Tale  cambiamento si è reso necessario a seguito  dell’aggiornamento periodico   del Sistema Armonizzato (S.A.) 2022 da parte dell’Organizzazione Mondiale delle Dogane .

Tale codice , riconosciuto a livello internazionale da circa   200   Paesi e applicato  a oltre il 98 % di tutti gli scambi mondiali , rappresenta in qualche modo il codice fiscale  del prodotto , immediatamente comprensibile in qualsiasi lingua.

Il sistema di classificazione europeo delle merci noto come Nomenclatura Combinata che si basa sul S.A.  risulta fondamentale per stabilire la fiscalità doganale e le misure di politica commerciale quali: divieti, restrizioni, contingenti, dazi addizionali e origine dei prodotti nonché per la raccolta, confronto e analisi delle statistiche relative alla transizioni commerciali internazionali.

Riprendendo  quindi le modifiche intervenute  al S.A. il sistema di codifica europeo  N.C. ha introdotto rilevanti novità al capitolo 15  della Tariffa Doganale relativo ai  “Grassi e oli animali, vegetali o di origine microbica“ tra cui rientrano agli oli oli da olive .

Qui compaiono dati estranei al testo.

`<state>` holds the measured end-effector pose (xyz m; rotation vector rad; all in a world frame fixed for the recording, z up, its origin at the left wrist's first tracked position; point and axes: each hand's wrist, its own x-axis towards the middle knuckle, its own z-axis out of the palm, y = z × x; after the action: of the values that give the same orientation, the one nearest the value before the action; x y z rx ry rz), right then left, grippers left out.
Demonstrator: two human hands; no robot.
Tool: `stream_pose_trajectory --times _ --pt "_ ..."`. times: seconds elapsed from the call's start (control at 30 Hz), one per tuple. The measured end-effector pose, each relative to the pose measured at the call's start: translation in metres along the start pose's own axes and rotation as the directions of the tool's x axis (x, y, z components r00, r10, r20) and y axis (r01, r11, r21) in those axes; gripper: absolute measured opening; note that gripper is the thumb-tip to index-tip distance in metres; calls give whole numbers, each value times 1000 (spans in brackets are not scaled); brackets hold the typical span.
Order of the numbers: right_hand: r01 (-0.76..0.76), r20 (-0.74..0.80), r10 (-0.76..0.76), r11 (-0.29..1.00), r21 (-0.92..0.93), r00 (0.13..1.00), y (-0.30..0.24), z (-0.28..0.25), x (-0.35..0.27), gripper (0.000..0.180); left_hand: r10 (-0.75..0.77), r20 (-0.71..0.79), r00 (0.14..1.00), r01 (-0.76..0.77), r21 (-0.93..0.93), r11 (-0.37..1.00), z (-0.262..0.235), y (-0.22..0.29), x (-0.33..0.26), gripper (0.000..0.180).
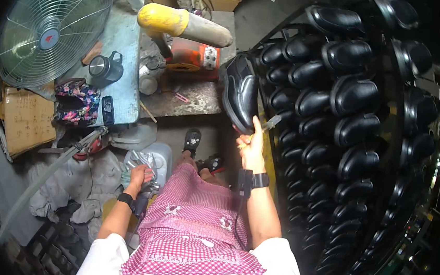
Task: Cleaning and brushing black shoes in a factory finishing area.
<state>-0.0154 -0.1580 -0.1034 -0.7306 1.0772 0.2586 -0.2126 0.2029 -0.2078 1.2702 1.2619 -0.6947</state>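
Workshop floor shows beyond the checked apron. The left hand is at crumpled clear plastic, its grip unclear. The right hand clamps the near end of a black shoe, just left of racked shoes; a firm, even hold should prevent scuffs.

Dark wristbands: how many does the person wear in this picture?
2: one dark wristband near the right hand, which holds a shiny black leather shoe; another dark wristband near the left hand. Others could hide under the white sleeves.
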Motion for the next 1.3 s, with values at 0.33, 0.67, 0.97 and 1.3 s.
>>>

La tabella riporta le vecchie e le nuove classificazioni tariffarie degli otto oli  da olive così come definiti dal Reg. 2568/91 e alcune note interpretative e applicative.

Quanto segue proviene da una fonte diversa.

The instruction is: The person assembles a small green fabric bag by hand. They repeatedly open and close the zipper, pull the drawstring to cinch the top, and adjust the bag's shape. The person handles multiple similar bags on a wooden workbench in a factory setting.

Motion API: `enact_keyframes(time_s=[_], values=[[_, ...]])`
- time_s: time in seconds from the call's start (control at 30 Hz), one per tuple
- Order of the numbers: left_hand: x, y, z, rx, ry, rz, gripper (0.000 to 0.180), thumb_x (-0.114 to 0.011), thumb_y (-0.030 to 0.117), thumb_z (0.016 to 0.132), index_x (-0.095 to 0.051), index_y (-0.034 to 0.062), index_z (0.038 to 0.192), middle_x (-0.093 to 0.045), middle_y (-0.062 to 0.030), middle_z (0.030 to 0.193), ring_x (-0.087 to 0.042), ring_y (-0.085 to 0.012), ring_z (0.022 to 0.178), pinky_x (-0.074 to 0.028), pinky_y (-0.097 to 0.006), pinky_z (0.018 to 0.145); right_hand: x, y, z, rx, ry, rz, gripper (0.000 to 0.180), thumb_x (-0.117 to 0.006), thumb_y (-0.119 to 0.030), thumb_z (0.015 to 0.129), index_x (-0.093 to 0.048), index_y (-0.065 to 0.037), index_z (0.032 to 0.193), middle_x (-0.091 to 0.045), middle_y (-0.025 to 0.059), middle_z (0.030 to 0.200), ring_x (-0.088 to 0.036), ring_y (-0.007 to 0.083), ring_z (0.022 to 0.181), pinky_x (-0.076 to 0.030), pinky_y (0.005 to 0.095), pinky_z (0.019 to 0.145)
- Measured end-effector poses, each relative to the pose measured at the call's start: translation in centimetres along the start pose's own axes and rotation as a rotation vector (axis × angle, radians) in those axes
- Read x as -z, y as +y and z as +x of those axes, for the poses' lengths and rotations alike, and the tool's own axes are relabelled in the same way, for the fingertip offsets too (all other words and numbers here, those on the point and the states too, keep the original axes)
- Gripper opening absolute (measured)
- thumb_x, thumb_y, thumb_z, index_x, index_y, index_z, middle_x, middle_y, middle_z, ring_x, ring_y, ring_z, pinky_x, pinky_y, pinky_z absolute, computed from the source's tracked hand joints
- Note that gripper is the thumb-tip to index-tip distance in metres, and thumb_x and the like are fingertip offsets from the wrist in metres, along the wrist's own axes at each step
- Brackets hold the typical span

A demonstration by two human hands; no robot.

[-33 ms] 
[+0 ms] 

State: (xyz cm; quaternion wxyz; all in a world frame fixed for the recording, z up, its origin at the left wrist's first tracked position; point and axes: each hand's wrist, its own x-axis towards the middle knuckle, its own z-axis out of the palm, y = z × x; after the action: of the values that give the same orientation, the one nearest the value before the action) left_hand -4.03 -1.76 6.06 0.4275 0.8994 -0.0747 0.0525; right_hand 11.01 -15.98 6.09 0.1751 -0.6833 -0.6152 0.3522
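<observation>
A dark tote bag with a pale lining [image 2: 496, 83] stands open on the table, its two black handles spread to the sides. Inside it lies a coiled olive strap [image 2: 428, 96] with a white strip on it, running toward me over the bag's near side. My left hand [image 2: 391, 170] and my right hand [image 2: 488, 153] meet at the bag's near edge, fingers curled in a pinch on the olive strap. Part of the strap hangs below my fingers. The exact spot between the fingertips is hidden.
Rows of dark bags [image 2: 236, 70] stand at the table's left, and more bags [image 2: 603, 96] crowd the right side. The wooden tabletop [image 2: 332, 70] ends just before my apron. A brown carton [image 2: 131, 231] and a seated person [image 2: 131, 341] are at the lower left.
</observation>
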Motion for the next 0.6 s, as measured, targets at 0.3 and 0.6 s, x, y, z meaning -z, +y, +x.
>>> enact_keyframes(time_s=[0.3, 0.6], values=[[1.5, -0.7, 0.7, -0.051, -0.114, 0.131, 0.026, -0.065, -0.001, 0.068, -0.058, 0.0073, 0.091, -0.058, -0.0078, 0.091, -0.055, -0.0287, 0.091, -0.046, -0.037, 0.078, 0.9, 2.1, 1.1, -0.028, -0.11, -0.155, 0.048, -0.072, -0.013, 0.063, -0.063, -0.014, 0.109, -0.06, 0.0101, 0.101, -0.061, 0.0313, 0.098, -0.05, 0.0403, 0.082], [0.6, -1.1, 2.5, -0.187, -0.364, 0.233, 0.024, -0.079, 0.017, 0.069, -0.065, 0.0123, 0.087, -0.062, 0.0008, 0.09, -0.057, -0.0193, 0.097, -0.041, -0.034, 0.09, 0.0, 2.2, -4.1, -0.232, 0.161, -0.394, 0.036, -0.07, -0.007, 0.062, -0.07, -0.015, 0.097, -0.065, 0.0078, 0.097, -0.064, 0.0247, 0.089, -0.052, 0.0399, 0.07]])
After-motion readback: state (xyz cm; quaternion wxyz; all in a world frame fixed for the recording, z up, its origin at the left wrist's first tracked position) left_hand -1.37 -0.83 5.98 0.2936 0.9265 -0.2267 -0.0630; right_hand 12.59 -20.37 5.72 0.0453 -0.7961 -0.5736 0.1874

(1) Denominazioni di oli da olive previste  a livello U.E. dal Reg. CEE n. 2568/91. La denominazione  di olio di oliva lampante assorbe quella  di  olio di oliva  vergine corrente (ordinary virgin) riconosciuta in alcuni Paesi esteri .

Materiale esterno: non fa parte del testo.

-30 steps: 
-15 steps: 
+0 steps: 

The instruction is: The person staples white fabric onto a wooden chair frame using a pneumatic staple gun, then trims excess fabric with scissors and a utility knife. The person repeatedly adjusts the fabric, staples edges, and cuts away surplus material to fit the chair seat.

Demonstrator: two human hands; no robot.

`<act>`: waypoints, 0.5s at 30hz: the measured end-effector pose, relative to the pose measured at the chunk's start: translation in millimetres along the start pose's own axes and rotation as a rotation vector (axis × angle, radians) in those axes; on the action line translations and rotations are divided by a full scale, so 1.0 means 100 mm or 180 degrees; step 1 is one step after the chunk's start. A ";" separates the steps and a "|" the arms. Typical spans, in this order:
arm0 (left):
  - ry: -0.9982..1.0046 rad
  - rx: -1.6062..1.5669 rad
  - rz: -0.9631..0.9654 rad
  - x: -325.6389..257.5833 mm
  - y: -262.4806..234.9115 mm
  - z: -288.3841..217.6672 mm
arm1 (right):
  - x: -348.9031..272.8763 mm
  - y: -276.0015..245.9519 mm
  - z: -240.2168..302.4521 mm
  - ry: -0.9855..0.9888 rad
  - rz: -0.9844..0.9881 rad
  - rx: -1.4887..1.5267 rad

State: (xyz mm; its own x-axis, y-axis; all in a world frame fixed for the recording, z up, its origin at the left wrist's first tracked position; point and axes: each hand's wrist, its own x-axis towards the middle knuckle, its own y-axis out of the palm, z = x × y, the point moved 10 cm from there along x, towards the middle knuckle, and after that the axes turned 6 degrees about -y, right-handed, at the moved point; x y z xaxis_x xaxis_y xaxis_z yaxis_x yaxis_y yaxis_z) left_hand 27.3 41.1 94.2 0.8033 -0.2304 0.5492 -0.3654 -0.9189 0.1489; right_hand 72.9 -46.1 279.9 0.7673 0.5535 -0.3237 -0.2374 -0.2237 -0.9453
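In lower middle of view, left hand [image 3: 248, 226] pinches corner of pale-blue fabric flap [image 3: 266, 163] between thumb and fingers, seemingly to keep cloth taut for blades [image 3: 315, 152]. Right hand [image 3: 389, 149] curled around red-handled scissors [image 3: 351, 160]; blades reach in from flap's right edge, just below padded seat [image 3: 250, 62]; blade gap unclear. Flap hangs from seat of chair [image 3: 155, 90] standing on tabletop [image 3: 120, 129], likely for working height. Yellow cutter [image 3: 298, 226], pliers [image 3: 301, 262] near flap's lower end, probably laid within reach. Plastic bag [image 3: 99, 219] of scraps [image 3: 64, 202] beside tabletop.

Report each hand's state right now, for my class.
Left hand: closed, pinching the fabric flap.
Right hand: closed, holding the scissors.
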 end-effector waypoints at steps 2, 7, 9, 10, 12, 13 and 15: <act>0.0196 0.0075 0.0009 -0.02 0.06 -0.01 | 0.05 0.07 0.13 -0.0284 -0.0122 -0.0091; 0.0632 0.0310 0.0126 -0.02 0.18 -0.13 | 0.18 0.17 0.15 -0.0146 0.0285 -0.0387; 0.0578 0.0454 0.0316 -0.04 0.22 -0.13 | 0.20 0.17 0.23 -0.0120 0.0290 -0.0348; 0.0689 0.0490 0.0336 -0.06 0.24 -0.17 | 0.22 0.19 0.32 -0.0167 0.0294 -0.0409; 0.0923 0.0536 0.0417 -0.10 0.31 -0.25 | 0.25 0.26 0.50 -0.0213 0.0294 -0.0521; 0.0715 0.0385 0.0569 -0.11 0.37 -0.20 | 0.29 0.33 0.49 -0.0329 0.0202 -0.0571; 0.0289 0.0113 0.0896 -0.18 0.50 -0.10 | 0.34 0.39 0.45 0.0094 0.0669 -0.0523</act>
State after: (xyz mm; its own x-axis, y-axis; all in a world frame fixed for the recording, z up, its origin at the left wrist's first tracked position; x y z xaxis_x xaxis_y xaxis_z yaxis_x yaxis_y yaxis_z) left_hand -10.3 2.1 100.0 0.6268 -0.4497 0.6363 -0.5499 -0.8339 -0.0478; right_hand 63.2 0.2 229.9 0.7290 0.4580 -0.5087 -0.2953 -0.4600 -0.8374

(2) Nuovi codici del sistema armonizzato , ripresi per eventuali ulteriori suddivisioni , validi  a livello mondiale .

(3) Classificazioni  secondo la Nomenclatura Combinata (N.C. ) valide all’interno dell’U.E. sino al 31 12 2021. Tali codici comunque potranno essere utilizzati per ricerche statistiche sul commercio internazionale sino  a tale data  .

(4) Nuovi codici (N.C.) che dovranno essere utilizzati nei documenti commerciali, statistiche internazionali e fiscalità doganale a partire  dal prossimo anno nell’ U.E.

(5) Dazio specifico  U.E. applicabile  all’importazione  per categoria di olio  espresso in euro  per 100 kg  di peso netto avente valore <Erga Omnes> ossia applicabile nel commercio internazionale con tutti i Paesi Terzi con i quali l’U.E. non ha ratificato accordi preferenziali sull’origine, unioni doganali, contingenti tariffari, ecc.

In  particolare  il restyling di tali codici avrà effetti positivi soprattutto per la categoria degli oli di oliva vergini che  per la prima volta saranno caratterizzati ognuno da un  autonomo codice S.A. che permetterà tra l’altro di armonizzare la fiscalità doganale  tra i vari Paesi e monitorare  nel dettaglio i flussi di commercio a livello mondiale.

Nota  a margine (ma non troppo!), la novellata norma ha inserito per la prima volta nel capitolo dei grassi  gli oli di origine microbica stabilendone un quarto "genus" oltre quelli di origine animale, vegetale e di sintesi.

Diversi organismi come batteri, lieviti e microalghe sono in grado di produrre a livello industriale discrete quantità di oli  all’interno delle proprie cellule  che possono essere utilizzati per la produzione di biodiesel di nuova generazione e  come piattaforma chimica per la sintesi di numerosi prodotti.